= Work task =
Transcribe exactly the lines that fall between the one holding "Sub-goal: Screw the" and the one holding "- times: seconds", inclusive, from the entries below.

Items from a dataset

= = = = =

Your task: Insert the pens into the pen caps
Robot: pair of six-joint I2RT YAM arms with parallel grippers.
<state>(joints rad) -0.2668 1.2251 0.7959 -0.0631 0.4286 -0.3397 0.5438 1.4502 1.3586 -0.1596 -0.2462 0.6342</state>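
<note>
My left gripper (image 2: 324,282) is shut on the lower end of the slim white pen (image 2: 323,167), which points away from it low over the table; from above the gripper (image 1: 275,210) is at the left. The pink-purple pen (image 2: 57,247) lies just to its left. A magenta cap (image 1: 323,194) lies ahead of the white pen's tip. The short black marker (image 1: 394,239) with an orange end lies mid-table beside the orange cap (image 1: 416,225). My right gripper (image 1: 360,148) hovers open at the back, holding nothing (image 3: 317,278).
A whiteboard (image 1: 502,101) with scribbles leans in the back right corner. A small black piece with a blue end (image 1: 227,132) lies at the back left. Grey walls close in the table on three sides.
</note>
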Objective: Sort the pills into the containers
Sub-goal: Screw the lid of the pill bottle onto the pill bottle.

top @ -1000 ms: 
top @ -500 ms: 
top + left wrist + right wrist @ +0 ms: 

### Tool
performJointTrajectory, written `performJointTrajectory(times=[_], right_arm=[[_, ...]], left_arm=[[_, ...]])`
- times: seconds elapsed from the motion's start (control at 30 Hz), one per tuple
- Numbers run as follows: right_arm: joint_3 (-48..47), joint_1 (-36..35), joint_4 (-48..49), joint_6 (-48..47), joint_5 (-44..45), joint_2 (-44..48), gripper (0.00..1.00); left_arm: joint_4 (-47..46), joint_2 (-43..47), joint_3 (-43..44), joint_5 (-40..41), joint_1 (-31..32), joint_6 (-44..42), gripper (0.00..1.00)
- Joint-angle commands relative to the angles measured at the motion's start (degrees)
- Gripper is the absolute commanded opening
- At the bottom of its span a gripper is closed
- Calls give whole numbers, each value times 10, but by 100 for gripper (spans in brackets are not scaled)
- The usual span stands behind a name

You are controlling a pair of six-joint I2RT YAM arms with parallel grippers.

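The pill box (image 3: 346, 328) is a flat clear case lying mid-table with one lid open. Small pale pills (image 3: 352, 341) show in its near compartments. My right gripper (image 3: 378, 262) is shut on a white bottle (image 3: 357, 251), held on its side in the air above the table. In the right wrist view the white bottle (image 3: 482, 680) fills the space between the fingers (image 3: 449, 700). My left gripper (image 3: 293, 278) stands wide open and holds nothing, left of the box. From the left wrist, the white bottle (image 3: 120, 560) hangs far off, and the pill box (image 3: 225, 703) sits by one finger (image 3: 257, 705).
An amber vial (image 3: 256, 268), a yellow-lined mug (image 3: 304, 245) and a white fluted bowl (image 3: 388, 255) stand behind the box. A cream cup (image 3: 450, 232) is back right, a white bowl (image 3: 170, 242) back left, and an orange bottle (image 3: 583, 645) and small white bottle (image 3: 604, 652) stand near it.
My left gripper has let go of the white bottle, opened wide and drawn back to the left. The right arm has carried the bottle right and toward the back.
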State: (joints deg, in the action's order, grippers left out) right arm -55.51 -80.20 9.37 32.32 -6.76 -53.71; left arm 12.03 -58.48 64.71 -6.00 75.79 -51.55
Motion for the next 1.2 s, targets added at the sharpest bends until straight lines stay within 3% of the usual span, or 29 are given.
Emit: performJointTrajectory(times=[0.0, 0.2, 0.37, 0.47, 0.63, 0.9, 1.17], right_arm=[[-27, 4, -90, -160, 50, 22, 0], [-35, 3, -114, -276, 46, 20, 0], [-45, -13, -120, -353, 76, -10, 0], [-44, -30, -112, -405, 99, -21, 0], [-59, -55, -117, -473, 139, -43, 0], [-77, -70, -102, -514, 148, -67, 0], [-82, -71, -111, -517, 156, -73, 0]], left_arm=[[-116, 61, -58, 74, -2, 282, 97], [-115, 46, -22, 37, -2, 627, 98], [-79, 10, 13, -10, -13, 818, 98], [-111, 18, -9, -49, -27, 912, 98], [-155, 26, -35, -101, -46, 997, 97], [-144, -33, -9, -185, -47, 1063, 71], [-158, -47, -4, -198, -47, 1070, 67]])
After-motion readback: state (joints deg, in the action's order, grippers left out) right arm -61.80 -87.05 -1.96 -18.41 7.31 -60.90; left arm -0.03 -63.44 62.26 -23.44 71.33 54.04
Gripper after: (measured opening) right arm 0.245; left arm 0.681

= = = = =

= Answer to this task =
Sub-goal: Screw the lid of the pill bottle onto the pill bottle.

top @ -1000 ms: 
top @ -500 ms: 
top + left wrist + right wrist @ +0 ms: 

### Tool
performJointTrajectory, written `performJointTrajectory(times=[_], right_arm=[[_, ...]], left_arm=[[_, ...]])`
- times: seconds elapsed from the motion's start (control at 30 Hz), one per tuple

No more work is needed for this exercise.